TASK DIRECTIONS — Write each entry down again precisely, skipping nothing.

DATA TO USE —

——

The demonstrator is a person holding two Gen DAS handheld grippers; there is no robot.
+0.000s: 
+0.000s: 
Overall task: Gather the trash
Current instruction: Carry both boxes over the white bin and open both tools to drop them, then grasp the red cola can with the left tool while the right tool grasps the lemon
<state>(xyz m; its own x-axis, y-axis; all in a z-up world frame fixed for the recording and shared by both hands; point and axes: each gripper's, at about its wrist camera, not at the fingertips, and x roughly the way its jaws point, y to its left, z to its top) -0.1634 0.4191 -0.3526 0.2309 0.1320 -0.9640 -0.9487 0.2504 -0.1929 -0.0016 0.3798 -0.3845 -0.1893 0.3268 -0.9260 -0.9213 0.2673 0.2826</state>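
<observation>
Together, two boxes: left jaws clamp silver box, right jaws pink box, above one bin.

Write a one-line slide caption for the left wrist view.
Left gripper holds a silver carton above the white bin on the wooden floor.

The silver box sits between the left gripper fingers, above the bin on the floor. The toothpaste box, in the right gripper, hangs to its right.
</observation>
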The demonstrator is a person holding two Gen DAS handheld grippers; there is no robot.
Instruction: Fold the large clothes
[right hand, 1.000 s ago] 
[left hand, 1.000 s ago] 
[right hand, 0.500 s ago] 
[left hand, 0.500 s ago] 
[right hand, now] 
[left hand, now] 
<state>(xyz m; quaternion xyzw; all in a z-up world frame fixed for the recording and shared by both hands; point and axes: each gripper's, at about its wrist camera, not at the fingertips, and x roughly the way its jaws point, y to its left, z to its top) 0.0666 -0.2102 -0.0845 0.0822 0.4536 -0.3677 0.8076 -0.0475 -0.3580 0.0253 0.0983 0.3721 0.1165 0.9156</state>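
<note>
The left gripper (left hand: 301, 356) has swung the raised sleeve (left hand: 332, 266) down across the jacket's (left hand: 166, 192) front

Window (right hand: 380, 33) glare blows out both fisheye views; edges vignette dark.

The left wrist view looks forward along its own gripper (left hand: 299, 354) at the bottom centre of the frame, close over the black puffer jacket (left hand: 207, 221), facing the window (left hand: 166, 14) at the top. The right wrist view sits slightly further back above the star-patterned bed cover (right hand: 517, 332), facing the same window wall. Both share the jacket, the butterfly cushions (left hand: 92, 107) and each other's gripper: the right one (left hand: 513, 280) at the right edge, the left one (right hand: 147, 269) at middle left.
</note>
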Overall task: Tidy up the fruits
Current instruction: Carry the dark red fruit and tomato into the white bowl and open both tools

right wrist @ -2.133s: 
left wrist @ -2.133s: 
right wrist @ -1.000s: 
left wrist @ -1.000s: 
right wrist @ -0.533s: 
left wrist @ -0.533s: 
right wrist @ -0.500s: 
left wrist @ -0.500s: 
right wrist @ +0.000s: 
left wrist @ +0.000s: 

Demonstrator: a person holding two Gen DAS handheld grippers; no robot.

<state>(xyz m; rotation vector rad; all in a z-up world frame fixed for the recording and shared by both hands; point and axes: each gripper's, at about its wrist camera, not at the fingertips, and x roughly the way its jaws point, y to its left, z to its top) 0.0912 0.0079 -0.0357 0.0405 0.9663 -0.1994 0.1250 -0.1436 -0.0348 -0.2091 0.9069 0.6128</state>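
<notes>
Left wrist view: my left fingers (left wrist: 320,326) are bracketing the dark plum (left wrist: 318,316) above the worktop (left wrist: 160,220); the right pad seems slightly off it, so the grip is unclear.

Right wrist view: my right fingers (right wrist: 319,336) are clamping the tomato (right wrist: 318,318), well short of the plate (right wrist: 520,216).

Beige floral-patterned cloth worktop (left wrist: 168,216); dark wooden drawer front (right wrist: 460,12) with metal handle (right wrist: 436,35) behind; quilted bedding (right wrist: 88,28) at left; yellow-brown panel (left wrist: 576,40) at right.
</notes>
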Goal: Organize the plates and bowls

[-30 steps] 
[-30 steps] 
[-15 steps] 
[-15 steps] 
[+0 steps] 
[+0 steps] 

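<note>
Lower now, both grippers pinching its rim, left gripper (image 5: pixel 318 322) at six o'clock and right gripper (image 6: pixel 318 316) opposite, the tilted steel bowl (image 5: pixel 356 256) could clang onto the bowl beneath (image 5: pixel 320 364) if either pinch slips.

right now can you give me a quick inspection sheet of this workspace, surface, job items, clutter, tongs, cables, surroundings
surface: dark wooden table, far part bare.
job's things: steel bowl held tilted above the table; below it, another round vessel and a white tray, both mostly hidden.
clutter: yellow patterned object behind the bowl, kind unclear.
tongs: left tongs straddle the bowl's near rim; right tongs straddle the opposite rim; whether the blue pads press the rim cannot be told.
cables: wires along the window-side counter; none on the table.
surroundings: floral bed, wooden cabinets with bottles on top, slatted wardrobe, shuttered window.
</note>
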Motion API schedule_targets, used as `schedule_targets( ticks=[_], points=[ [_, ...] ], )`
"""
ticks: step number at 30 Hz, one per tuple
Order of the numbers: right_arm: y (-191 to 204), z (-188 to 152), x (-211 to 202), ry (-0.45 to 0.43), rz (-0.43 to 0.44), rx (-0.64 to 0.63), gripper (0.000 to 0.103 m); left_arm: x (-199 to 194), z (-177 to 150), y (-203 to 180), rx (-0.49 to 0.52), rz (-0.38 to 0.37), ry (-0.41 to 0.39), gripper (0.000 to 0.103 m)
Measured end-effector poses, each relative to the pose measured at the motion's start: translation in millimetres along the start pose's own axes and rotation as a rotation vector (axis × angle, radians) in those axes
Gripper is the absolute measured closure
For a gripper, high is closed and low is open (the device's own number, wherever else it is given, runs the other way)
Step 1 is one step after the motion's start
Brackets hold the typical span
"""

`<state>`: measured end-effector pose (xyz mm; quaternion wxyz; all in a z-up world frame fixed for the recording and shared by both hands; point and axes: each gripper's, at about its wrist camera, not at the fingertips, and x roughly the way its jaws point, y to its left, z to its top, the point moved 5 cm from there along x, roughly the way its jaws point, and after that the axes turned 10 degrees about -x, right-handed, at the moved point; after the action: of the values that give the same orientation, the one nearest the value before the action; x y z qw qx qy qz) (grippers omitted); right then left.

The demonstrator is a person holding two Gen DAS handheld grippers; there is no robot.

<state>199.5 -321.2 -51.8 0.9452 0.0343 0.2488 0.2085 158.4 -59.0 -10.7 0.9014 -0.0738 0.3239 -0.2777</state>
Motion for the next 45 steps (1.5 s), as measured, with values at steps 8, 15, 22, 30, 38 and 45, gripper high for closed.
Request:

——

ANSWER SPACE —
The demonstrator is a person holding two Gen DAS handheld grippers; there is no robot.
+0.000s: 
+0.000s: 
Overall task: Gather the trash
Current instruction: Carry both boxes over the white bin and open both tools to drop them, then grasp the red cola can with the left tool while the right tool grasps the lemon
<state>(xyz m; its own x-axis, y-axis; all in a z-up world frame fixed for the recording and shared by both hands; point and axes: each gripper's, at about its wrist camera, not at the fingertips, and x roughly the way its jaws point, y to its left, z to its top) -0.1634 0.4191 -0.3526 0.2309 0.1320 -0.9640 -0.9487 0.2504 -0.1929 -0.0016 0.3798 -0.3845 -0.1893 0.3268 -0.9260 -0.9213 0.2673 0.2826</state>
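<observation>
Together, two boxes: left jaws clamp silver box, right jaws pink box, above one bin.

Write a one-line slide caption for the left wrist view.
Left gripper holds a silver carton above the white bin on the wooden floor.

The silver box sits between the left gripper fingers, above the bin on the floor. The toothpaste box, in the right gripper, hangs to its right.
</observation>
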The demonstrator is a person holding two Gen DAS handheld grippers; there is no robot.
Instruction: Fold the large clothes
[right hand, 1.000 s ago] 
[left hand, 1.000 s ago] 
[right hand, 0.500 s ago] 
[left hand, 0.500 s ago] 
[right hand, now] 
[left hand, now] 
<state>(xyz m; quaternion xyzw; all in a z-up world frame fixed for the recording and shared by both hands; point and axes: each gripper's, at about its wrist camera, not at the fingertips, and x roughly the way its jaws point, y to its left, z to its top) 0.0666 -0.2102 -0.0845 0.0822 0.4536 -0.3677 0.8076 -0.0475 -0.3580 0.0253 0.0983 0.3721 0.1165 0.9156</state>
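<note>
The left gripper (left hand: 301, 356) has swung the raised sleeve (left hand: 332, 266) down across the jacket's (left hand: 166, 192) front

Window (right hand: 380, 33) glare blows out both fisheye views; edges vignette dark.

The left wrist view looks forward along its own gripper (left hand: 299, 354) at the bottom centre of the frame, close over the black puffer jacket (left hand: 207, 221), facing the window (left hand: 166, 14) at the top. The right wrist view sits slightly further back above the star-patterned bed cover (right hand: 517, 332), facing the same window wall. Both share the jacket, the butterfly cushions (left hand: 92, 107) and each other's gripper: the right one (left hand: 513, 280) at the right edge, the left one (right hand: 147, 269) at middle left.
</note>
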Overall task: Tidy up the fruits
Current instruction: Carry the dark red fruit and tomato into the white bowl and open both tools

right wrist @ -2.133s: 
left wrist @ -2.133s: 
right wrist @ -1.000s: 
left wrist @ -1.000s: 
right wrist @ -0.533s: 
left wrist @ -0.533s: 
right wrist @ -0.500s: 
left wrist @ -0.500s: 
right wrist @ +0.000s: 
left wrist @ +0.000s: 

Demonstrator: a person holding two Gen DAS handheld grippers; no robot.

<state>(xyz m; rotation vector rad; all in a z-up world frame fixed for the recording and shared by both hands; point and axes: each gripper's, at about its wrist camera, not at the fingertips, and x roughly the way its jaws point, y to its left, z to its top) 0.0912 0.0079 -0.0357 0.0405 0.9663 -0.1994 0.1250 -0.1436 -0.0348 -0.2091 0.9069 0.6128</state>
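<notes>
Left wrist view: my left fingers (left wrist: 320,326) are bracketing the dark plum (left wrist: 318,316) above the worktop (left wrist: 160,220); the right pad seems slightly off it, so the grip is unclear.

Right wrist view: my right fingers (right wrist: 319,336) are clamping the tomato (right wrist: 318,318), well short of the plate (right wrist: 520,216).

Beige floral-patterned cloth worktop (left wrist: 168,216); dark wooden drawer front (right wrist: 460,12) with metal handle (right wrist: 436,35) behind; quilted bedding (right wrist: 88,28) at left; yellow-brown panel (left wrist: 576,40) at right.
</notes>
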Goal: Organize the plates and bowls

[-30 steps] 
[-30 steps] 
[-15 steps] 
[-15 steps] 
[+0 steps] 
[+0 steps] 

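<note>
Lower now, both grippers pinching its rim, left gripper (image 5: pixel 318 322) at six o'clock and right gripper (image 6: pixel 318 316) opposite, the tilted steel bowl (image 5: pixel 356 256) could clang onto the bowl beneath (image 5: pixel 320 364) if either pinch slips.

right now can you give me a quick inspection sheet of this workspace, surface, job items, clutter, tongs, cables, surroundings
surface: dark wooden table, far part bare.
job's things: steel bowl held tilted above the table; below it, another round vessel and a white tray, both mostly hidden.
clutter: yellow patterned object behind the bowl, kind unclear.
tongs: left tongs straddle the bowl's near rim; right tongs straddle the opposite rim; whether the blue pads press the rim cannot be told.
cables: wires along the window-side counter; none on the table.
surroundings: floral bed, wooden cabinets with bottles on top, slatted wardrobe, shuttered window.
</note>
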Motion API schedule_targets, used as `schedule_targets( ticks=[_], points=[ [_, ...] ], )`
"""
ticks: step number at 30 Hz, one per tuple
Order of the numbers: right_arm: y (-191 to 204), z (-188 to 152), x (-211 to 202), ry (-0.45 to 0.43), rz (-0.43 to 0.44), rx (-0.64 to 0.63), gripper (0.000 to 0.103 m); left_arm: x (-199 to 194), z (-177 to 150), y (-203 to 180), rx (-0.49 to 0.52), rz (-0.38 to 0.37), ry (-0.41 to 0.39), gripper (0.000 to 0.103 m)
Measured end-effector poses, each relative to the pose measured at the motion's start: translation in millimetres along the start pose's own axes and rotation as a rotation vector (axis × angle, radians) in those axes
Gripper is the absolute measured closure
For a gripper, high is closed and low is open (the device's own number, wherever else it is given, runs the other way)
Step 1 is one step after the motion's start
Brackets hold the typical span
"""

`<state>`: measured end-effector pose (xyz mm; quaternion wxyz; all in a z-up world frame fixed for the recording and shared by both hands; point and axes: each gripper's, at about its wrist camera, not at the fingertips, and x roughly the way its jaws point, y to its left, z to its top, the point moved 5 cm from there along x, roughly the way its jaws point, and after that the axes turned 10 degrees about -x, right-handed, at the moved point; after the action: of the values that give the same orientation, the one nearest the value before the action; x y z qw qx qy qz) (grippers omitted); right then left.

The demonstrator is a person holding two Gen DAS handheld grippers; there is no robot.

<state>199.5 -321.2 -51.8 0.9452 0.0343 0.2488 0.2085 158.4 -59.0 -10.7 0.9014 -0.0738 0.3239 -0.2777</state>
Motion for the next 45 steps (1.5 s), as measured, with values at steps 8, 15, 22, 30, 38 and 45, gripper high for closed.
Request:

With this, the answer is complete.